• _WORK TO COMPLETE_: Take the records below from their first line to the line with "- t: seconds", and restate those lines word for word.

• _SUPPLIED RECORDS_:
————————

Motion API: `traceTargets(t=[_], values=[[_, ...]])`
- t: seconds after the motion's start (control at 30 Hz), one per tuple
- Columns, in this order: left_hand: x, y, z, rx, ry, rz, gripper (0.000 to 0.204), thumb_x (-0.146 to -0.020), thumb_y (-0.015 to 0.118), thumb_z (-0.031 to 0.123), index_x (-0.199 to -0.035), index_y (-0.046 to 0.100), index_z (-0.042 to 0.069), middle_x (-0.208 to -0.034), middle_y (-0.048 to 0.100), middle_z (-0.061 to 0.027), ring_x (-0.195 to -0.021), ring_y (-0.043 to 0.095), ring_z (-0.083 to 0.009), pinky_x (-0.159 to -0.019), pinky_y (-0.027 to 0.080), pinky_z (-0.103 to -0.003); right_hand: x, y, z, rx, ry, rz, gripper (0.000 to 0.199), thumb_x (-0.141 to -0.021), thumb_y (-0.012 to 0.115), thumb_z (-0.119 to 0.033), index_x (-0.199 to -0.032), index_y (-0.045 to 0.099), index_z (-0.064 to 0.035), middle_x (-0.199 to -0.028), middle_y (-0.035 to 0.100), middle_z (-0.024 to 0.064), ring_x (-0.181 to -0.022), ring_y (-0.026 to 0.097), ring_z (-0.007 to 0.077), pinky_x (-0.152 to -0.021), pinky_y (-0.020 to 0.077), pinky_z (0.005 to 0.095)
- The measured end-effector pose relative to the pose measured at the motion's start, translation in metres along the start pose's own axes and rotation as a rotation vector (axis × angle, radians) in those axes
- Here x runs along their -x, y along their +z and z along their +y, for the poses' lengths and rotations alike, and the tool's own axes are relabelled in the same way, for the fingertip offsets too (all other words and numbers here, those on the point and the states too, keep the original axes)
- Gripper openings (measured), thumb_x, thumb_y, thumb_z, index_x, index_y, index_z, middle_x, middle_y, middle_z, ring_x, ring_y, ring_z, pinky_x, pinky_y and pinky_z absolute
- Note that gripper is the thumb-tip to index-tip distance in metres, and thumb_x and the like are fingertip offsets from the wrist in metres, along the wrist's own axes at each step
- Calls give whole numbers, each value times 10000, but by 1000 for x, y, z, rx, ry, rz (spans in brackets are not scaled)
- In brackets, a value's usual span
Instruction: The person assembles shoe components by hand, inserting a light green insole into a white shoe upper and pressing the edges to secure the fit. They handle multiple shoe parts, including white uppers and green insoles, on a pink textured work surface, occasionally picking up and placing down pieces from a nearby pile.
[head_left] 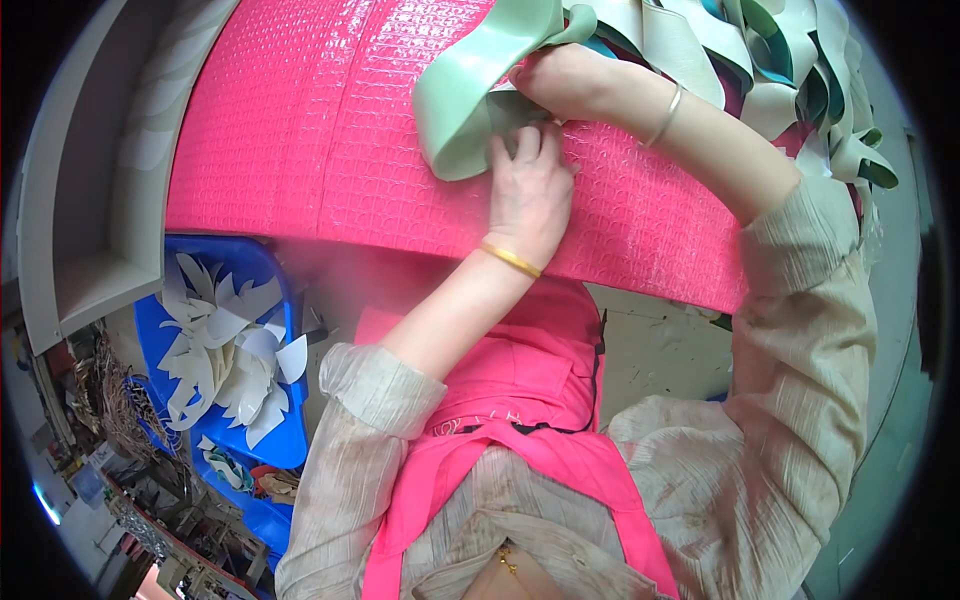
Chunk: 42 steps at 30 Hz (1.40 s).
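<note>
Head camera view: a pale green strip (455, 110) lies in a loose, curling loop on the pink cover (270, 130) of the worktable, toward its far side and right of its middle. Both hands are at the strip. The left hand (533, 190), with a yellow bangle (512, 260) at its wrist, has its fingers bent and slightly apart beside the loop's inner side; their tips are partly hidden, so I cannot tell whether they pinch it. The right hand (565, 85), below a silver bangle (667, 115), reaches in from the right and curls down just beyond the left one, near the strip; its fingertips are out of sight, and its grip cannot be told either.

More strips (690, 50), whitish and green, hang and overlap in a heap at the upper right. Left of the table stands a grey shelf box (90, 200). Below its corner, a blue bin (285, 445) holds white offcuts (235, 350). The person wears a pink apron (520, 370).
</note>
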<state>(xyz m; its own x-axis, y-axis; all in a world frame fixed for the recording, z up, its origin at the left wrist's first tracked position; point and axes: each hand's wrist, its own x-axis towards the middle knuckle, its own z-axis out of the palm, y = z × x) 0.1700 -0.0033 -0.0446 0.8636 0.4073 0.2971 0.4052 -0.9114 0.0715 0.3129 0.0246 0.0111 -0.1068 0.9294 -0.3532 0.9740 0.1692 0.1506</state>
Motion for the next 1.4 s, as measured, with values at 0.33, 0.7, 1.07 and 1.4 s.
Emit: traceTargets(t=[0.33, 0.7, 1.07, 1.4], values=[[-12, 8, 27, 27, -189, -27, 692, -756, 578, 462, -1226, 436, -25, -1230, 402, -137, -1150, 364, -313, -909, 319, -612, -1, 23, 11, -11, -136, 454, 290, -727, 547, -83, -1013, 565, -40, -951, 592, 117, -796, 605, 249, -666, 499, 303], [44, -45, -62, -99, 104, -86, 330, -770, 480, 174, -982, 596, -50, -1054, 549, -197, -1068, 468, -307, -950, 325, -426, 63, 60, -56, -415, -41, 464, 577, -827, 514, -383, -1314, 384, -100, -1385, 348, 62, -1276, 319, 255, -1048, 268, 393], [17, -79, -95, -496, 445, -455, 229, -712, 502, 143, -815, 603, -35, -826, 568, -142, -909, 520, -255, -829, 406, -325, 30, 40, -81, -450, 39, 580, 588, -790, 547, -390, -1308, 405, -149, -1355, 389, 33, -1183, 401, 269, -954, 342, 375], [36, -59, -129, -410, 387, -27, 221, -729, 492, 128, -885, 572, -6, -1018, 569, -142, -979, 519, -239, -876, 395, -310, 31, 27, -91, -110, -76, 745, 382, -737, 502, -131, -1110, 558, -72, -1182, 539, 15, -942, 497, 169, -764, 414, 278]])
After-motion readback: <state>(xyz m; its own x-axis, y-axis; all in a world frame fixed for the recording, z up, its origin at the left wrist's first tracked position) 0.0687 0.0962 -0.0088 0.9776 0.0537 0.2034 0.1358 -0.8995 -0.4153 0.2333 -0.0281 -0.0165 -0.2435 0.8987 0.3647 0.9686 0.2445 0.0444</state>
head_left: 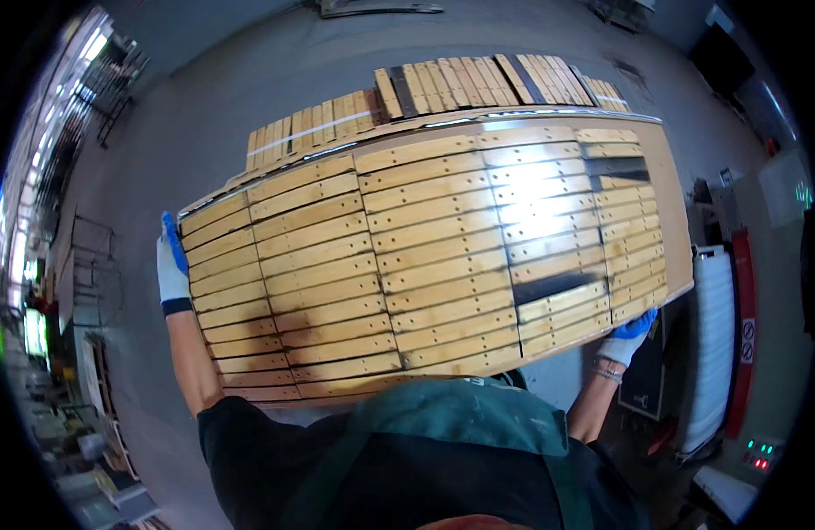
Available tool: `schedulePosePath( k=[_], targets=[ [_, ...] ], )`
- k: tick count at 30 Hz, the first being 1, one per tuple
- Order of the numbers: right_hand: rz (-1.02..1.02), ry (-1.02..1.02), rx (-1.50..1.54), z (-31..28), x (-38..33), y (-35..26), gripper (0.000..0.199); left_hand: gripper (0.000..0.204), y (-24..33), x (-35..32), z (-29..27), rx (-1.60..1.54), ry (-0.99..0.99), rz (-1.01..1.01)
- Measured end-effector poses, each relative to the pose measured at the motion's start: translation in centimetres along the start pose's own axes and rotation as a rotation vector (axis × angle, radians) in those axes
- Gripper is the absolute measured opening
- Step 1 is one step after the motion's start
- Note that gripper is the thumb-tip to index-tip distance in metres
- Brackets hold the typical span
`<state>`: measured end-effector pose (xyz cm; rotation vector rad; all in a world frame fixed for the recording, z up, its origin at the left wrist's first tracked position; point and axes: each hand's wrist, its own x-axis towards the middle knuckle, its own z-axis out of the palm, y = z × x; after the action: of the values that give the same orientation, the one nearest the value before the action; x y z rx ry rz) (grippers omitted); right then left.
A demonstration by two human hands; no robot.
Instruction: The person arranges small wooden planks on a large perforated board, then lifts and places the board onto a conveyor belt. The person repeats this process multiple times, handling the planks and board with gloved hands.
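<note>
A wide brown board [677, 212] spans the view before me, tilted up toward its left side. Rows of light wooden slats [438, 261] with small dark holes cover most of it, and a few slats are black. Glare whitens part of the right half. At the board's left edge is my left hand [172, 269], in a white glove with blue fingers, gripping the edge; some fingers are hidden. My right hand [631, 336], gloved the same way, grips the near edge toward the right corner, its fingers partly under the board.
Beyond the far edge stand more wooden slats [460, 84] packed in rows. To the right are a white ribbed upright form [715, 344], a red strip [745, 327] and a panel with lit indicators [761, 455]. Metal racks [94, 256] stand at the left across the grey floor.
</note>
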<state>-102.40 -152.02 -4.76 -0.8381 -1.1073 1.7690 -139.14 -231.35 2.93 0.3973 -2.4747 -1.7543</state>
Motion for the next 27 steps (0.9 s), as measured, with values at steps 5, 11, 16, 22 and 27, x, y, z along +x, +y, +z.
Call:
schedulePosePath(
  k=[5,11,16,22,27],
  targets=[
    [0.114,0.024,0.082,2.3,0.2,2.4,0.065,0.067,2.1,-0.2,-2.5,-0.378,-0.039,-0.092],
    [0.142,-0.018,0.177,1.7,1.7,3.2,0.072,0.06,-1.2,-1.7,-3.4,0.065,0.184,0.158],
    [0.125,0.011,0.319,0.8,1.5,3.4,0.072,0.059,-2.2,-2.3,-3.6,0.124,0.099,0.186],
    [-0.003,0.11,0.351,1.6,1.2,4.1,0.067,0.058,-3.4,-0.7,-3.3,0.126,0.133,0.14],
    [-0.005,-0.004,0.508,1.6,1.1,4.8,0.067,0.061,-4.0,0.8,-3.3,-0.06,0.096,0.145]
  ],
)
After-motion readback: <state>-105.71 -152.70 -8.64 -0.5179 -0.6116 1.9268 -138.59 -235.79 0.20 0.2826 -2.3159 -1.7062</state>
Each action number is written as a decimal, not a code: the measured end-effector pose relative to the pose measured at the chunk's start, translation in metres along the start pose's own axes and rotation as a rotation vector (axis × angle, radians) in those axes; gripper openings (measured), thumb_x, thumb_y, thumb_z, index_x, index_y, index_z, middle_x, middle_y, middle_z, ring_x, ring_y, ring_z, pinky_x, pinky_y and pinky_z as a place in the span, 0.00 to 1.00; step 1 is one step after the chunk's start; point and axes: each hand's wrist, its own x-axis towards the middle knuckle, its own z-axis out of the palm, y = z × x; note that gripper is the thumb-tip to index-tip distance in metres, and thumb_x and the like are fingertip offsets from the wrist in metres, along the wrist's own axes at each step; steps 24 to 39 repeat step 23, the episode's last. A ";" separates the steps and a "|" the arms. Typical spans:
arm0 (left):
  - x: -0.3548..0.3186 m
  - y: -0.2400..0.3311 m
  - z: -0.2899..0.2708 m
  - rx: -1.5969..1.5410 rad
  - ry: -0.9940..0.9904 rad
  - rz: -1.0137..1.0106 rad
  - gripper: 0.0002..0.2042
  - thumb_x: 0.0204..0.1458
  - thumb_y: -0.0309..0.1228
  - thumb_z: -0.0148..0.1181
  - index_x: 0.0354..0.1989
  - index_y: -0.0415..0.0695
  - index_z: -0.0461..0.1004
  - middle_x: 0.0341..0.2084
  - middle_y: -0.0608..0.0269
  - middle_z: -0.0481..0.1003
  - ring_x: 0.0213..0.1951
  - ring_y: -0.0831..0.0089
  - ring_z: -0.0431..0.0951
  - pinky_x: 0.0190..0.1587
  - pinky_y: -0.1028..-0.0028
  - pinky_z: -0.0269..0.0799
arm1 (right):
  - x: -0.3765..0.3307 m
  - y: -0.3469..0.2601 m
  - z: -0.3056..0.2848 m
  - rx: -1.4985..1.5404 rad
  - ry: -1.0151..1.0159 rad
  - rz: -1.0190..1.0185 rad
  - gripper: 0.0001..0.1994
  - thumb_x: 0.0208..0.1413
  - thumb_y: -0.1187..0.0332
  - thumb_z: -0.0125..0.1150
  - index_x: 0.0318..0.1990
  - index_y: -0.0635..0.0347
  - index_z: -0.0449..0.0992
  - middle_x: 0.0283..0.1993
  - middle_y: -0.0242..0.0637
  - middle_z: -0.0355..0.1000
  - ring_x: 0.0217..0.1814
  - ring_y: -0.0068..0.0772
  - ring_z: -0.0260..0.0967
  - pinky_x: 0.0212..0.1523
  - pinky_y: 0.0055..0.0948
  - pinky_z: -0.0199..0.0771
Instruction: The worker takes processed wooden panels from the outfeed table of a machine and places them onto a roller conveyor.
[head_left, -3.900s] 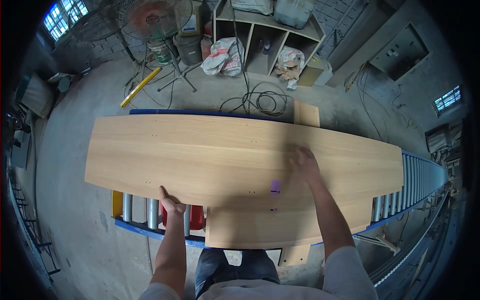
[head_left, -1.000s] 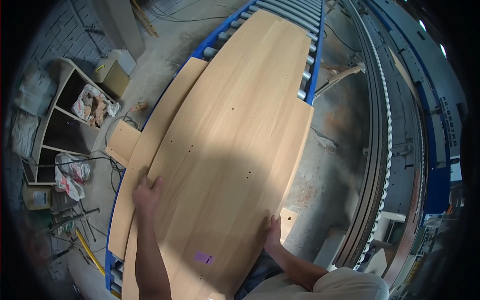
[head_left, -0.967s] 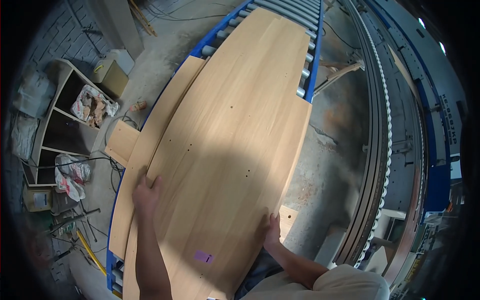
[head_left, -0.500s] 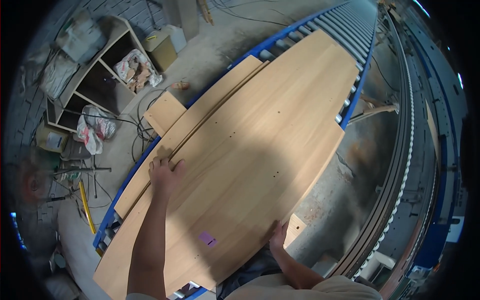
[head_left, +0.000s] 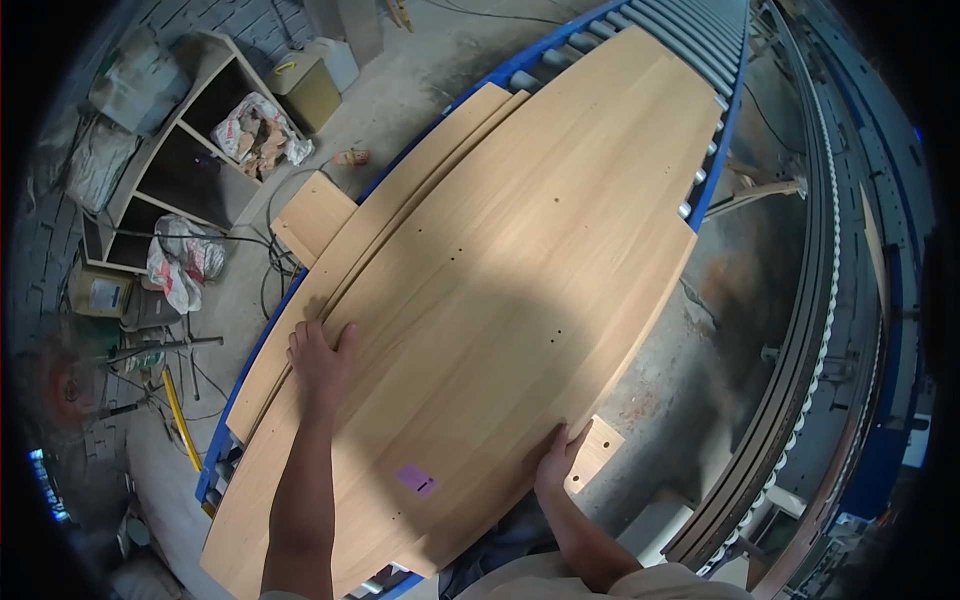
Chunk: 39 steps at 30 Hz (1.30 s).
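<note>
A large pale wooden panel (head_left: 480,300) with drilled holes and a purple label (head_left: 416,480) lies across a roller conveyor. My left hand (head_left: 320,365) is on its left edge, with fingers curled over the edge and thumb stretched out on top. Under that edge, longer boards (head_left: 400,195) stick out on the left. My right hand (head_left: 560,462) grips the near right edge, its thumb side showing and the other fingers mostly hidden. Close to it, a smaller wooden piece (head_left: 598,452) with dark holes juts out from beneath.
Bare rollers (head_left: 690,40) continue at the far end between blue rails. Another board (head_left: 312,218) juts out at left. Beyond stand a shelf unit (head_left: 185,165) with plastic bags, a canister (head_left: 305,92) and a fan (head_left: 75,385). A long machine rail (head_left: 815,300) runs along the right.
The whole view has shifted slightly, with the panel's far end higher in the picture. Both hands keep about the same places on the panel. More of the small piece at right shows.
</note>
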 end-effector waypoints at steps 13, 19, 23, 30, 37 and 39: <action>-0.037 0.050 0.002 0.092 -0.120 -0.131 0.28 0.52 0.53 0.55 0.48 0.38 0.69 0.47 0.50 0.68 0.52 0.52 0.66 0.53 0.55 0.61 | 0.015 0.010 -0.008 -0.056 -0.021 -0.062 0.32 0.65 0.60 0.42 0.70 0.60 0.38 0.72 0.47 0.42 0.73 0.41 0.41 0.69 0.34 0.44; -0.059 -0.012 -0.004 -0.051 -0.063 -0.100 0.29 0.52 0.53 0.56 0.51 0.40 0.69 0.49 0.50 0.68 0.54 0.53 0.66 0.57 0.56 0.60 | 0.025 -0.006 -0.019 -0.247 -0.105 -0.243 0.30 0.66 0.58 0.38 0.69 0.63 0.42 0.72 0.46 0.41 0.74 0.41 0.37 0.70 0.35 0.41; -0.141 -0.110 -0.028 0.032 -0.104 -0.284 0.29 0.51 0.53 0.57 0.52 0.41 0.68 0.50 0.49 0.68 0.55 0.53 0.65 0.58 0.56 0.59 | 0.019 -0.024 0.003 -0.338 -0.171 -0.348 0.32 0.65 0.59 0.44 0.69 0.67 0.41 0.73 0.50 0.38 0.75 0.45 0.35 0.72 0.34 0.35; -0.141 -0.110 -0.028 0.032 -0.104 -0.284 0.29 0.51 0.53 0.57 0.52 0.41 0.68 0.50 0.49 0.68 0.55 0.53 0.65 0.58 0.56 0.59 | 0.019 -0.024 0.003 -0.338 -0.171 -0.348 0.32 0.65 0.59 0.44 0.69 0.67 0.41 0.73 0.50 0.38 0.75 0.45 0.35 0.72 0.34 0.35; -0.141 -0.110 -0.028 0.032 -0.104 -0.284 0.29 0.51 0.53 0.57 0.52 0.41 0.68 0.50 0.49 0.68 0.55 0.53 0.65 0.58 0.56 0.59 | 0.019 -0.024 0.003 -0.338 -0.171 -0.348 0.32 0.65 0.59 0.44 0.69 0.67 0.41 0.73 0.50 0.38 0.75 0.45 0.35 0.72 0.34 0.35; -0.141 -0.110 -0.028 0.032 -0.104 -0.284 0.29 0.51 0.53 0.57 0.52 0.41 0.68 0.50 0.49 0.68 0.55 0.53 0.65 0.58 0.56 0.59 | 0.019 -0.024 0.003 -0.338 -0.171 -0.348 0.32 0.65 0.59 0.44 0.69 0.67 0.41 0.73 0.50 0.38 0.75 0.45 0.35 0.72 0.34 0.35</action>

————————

• _RESPONSE_:
Motion API: `traceTargets(t=[_], values=[[_, ...]])`
- t: seconds after the motion's start (control at 30 Hz), one per tuple

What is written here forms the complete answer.